The data Block Start
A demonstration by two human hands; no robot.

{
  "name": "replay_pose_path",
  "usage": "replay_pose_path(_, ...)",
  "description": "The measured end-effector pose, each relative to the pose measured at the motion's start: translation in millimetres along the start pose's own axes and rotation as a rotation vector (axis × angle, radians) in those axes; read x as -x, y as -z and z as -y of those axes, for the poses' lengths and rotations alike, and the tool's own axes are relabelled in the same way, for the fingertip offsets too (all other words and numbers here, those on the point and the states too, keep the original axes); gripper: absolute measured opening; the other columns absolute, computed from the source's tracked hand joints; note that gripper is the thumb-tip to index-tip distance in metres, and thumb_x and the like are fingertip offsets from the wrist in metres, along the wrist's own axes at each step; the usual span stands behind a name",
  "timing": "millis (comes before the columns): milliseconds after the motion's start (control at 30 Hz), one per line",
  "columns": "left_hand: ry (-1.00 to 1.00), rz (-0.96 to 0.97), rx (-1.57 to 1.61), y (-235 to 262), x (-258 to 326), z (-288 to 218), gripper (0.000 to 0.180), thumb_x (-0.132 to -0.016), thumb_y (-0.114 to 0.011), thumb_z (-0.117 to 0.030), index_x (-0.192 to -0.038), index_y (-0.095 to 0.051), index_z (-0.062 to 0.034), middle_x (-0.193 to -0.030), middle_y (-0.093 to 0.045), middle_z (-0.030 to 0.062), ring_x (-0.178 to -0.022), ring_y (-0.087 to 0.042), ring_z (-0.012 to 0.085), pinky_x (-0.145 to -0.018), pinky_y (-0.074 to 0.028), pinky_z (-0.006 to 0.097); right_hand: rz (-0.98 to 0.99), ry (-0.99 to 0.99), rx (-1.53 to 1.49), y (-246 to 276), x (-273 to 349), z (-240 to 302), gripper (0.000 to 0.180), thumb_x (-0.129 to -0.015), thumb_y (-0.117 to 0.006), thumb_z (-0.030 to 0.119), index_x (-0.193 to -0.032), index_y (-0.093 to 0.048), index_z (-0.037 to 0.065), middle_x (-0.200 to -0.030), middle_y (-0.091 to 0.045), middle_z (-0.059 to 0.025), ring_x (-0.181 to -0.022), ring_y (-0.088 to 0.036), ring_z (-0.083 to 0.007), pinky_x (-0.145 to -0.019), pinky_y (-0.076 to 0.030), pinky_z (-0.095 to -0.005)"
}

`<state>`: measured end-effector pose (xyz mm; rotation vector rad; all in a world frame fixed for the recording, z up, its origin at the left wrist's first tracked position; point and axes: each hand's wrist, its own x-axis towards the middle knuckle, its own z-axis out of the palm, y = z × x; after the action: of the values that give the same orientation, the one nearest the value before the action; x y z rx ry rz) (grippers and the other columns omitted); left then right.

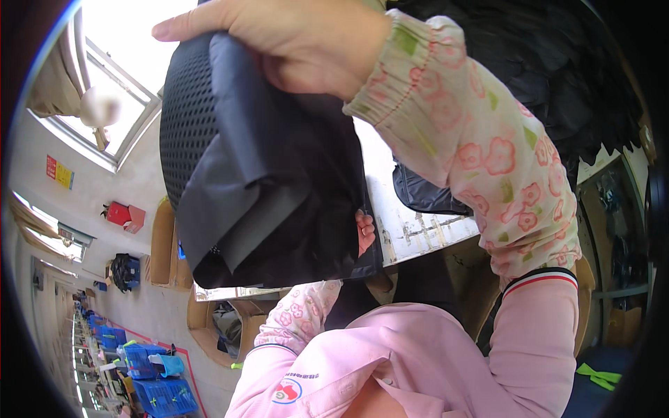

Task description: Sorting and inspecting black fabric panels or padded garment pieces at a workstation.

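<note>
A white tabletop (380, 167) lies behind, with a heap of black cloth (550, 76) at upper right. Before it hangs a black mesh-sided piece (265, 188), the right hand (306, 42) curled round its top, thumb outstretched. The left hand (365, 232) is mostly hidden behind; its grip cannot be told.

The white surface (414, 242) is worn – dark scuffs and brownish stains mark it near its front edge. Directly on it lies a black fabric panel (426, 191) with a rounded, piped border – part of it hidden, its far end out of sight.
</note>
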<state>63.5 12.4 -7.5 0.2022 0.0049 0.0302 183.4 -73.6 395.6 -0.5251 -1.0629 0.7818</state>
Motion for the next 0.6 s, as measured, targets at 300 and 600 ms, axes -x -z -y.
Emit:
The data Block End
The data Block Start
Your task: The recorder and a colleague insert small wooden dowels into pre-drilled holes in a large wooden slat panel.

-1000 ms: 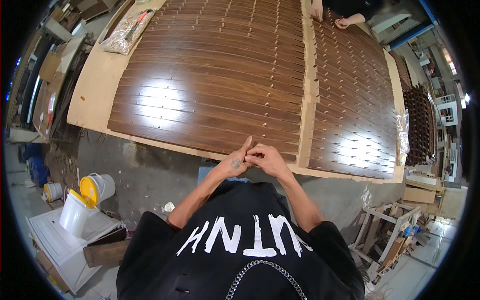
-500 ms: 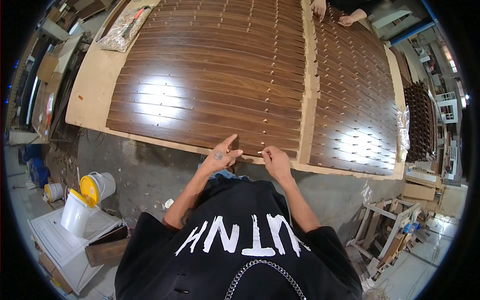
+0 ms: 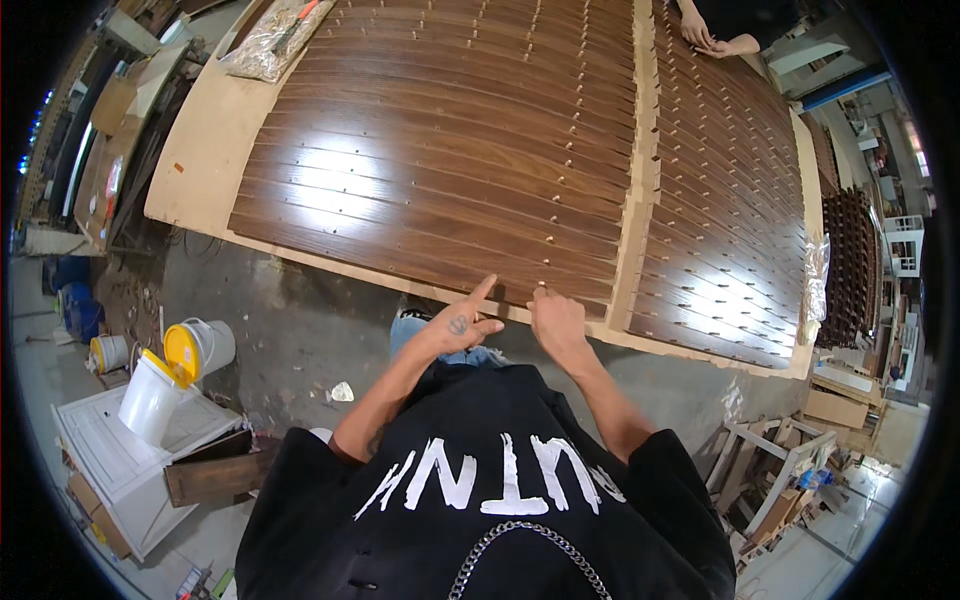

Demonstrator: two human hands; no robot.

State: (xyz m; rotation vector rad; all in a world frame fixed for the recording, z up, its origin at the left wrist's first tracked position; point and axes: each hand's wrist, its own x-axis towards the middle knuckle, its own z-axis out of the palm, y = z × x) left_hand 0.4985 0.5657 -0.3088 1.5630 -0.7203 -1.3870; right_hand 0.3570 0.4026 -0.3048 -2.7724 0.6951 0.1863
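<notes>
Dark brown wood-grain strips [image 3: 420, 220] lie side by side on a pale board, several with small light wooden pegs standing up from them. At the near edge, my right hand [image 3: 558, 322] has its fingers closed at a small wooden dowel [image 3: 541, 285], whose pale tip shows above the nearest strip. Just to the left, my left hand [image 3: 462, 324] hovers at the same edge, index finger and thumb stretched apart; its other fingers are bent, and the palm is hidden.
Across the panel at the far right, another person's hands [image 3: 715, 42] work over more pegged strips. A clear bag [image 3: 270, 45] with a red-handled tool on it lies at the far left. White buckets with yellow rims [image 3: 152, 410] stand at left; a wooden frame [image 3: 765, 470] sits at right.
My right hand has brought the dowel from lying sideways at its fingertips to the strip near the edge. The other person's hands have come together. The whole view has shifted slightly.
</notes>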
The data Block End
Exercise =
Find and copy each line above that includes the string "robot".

Task solution =
A demonstration by two human hands; no robot.
Demonstrator: two human hands; no robot.

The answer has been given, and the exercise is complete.